Throughout the pandemic, public-health officials have omitted uncomfortable truths, made misleading statements, and advanced demonstrably false assertions. In the information era, where what one says is easily accessible and anyone may read primary literature, these falsehoods will be increasingly recognized and severely damage the field’s credibility. No doubt, officials and organizations promulgating them had a range of motivations—including honorable ones, such as wanting to encourage salutary choices. Yet the subsequent loss of institutional trust may result in harm that far outweighs any short-term policy objectives.
Consider some messages the field has promoted to the public over the last two years and their shaky relationship with the truth.
Any mask is better than no mask. Last week, CDC director Rochelle Walensky asserted that “any mask is better than no mask.” This statement was factually incorrect when she said it. The only published cluster randomized trial of community cloth masking during Covid-19—performed in rural Bangladesh—found that surgical masks reduced the spread of Covid-19 among villages assigned to wear them, while cloth masks were no better than no masks at all regarding the primary endpoint of blood-test-confirmed Covid-19. In an umbrella review of masking that I coauthored, we found no good evidence to support cloth masking. Two days after Walensky’s statement, the CDC conceded that cloth masking was inferior to other masks. Notably, however, this is still misleading because cloth masking is not just less effective—it is entirely ineffective.

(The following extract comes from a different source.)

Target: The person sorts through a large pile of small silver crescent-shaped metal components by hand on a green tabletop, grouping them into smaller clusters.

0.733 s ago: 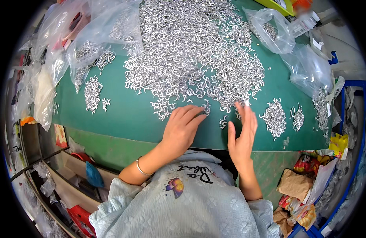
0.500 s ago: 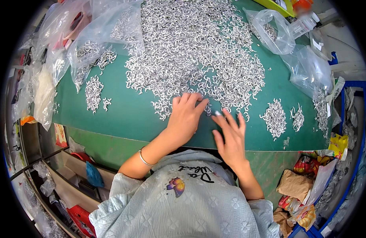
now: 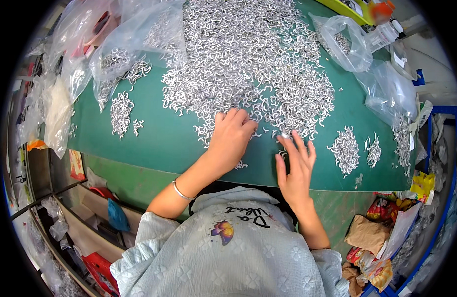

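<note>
A large heap of small silver metal hooks (image 3: 248, 64) covers the middle of a green table (image 3: 169, 143). My left hand (image 3: 231, 138) lies palm down at the heap's near edge, fingers curled over a few hooks. My right hand (image 3: 295, 166) rests flat beside it with fingers spread, its fingertips touching hooks at the heap's rim. Small sorted piles lie to the right (image 3: 346, 148) and to the left (image 3: 120, 111). A thin bracelet (image 3: 181, 192) is on my left wrist.
Clear plastic bags with more hooks lie at the back left (image 3: 134, 49) and right (image 3: 387, 94). A white bottle (image 3: 384, 34) stands at the back right. Snack wrappers and paper bags (image 3: 382, 232) sit below the table's right edge. Shelves (image 3: 75, 222) lie lower left.
My left hand slid forward into the heap's edge. My right hand turned from edge-on to flat with spread fingers and moved slightly nearer to me.
</note>
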Tool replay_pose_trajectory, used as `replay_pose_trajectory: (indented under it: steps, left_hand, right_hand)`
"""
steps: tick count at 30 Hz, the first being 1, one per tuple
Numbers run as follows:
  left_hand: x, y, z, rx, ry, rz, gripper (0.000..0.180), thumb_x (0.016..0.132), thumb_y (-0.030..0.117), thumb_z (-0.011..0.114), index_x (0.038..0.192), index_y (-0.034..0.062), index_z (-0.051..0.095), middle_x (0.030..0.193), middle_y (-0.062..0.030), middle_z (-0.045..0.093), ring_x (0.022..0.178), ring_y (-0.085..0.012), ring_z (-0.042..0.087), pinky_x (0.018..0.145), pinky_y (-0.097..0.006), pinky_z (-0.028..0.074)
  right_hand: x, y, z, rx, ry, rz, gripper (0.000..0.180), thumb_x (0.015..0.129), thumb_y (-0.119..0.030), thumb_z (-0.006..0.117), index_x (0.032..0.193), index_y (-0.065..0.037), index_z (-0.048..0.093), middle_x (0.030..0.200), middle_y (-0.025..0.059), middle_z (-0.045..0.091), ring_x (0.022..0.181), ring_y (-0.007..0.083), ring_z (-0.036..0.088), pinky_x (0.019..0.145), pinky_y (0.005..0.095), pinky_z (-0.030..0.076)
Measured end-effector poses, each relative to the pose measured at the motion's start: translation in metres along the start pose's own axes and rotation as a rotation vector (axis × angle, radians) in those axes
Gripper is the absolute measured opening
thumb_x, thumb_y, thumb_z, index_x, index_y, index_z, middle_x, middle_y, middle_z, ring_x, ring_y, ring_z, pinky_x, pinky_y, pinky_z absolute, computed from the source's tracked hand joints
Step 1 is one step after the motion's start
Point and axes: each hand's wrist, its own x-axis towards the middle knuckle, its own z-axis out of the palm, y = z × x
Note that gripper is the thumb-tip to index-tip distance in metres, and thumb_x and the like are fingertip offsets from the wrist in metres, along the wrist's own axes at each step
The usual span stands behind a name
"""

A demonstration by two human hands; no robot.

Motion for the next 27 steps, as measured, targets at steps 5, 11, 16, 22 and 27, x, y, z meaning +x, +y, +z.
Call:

You should wear an N95 mask. Now the CDC has endorsed the use of N95 or equivalent masks in community settings, which it presents as the superior choice. Here, too, the evidence is misleading. First, a masking policy involves more than just the filtration properties of the material; it should consider both filtration and human behavior. Will people wear the mask appropriately? Will there be gaps around the nose? Will they cheat to scratch or drink? Will it cause discomfort and lead to discontinuation? Will they feel invulnerable and seek out higher risk settings? Simply put, the CDC does not know that advising the public to wear N95 is good policy. It could have run a cluster randomized trial, as was done for cloth and surgical masks in Bangladesh; it did not. In fact, the agency has run no randomized trials of masking this entire pandemic.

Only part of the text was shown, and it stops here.